*** DATA SECTION ***

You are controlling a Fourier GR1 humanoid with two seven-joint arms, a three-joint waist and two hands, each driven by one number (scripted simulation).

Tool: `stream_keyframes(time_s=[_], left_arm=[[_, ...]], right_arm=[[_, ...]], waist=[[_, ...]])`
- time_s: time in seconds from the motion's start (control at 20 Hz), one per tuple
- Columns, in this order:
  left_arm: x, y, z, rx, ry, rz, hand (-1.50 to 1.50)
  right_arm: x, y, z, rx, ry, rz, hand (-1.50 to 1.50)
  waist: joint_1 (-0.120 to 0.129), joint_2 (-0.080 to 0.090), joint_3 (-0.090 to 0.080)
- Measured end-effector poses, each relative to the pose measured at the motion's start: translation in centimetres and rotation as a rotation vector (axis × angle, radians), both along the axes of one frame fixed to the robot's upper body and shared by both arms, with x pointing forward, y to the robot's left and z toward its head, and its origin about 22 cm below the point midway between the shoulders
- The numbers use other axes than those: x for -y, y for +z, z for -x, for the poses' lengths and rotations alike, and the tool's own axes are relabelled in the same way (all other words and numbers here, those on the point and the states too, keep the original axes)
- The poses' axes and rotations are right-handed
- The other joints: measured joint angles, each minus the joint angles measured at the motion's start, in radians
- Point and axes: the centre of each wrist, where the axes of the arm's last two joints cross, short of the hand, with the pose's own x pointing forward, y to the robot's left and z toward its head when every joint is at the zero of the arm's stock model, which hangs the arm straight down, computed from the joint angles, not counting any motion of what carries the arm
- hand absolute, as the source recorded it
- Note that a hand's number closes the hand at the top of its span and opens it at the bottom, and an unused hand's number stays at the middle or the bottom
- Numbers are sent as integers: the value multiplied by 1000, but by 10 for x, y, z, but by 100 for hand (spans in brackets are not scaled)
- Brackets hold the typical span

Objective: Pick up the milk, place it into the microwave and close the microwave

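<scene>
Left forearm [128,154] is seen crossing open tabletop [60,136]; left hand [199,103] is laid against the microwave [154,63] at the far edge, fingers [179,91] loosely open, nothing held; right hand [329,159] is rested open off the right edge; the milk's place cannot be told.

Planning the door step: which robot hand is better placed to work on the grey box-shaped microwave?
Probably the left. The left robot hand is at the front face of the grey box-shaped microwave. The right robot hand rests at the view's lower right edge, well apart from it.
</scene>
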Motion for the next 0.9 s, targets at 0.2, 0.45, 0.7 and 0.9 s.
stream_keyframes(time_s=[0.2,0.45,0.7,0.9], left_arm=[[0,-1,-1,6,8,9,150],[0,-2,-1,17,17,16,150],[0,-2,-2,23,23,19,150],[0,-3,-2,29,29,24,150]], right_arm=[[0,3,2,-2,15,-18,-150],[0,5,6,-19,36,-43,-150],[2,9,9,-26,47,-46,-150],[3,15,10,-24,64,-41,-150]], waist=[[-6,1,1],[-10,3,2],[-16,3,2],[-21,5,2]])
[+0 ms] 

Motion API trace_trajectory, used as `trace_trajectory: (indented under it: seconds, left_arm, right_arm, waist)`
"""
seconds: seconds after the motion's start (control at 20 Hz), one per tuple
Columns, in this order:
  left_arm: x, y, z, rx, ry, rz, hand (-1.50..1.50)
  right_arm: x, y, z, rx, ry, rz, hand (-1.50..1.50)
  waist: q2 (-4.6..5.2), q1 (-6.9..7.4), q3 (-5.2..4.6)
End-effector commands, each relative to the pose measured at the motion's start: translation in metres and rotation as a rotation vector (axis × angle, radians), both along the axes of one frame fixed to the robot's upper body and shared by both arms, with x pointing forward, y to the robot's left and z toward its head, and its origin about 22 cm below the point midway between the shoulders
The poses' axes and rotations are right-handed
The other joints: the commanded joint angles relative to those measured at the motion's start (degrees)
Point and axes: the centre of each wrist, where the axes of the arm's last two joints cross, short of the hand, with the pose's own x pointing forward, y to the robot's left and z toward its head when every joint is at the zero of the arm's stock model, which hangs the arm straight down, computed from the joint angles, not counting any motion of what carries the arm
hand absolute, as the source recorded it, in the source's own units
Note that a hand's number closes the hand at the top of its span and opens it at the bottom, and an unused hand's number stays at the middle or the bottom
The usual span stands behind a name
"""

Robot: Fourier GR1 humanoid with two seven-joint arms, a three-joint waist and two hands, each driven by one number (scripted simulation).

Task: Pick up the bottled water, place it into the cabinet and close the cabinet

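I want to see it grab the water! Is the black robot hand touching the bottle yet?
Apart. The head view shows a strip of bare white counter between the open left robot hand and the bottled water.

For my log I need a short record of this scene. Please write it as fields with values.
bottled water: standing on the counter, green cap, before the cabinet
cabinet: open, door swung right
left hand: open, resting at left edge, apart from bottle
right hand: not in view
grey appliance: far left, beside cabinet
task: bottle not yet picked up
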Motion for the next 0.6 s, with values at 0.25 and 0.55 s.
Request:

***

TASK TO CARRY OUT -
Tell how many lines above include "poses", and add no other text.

WRITTEN SOLUTION -
4